'''

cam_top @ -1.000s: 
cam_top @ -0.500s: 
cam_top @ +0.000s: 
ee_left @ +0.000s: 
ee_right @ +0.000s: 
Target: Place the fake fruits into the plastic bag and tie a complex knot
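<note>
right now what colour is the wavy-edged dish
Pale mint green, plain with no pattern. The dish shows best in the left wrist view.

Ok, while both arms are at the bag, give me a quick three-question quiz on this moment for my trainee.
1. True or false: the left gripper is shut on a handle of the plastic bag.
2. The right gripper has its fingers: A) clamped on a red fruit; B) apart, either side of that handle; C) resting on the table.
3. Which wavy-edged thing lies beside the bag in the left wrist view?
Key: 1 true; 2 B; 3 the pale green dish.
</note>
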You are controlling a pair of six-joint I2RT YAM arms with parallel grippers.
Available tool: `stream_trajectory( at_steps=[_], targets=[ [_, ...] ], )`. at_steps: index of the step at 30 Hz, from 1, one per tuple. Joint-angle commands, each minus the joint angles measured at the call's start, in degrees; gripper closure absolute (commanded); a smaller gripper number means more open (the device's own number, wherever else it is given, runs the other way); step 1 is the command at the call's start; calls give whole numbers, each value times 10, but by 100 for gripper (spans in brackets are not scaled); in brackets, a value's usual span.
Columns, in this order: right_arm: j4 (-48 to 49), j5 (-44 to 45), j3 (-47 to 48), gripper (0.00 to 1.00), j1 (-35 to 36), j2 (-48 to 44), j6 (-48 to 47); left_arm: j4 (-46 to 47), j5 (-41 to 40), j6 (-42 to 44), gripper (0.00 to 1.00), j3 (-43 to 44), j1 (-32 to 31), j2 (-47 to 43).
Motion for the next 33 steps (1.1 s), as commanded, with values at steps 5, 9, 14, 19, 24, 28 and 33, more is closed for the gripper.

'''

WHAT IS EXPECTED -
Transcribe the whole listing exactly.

YOUR SOLUTION -
cam_top @ -1.000s: 
cam_top @ -0.500s: 
cam_top @ +0.000s: 
ee_left @ +0.000s: 
ee_right @ +0.000s: 
Target: Place the fake fruits into the plastic bag and tie a complex knot
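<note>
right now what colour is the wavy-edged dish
Pale mint green, plain with no pattern. The dish shows best in the left wrist view.

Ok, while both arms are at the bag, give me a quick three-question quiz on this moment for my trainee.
1. True or false: the left gripper is shut on a handle of the plastic bag.
2. The right gripper has its fingers: A) clamped on a red fruit; B) apart, either side of that handle; C) resting on the table.
3. Which wavy-edged thing lies beside the bag in the left wrist view?
Key: 1 true; 2 B; 3 the pale green dish.
</note>
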You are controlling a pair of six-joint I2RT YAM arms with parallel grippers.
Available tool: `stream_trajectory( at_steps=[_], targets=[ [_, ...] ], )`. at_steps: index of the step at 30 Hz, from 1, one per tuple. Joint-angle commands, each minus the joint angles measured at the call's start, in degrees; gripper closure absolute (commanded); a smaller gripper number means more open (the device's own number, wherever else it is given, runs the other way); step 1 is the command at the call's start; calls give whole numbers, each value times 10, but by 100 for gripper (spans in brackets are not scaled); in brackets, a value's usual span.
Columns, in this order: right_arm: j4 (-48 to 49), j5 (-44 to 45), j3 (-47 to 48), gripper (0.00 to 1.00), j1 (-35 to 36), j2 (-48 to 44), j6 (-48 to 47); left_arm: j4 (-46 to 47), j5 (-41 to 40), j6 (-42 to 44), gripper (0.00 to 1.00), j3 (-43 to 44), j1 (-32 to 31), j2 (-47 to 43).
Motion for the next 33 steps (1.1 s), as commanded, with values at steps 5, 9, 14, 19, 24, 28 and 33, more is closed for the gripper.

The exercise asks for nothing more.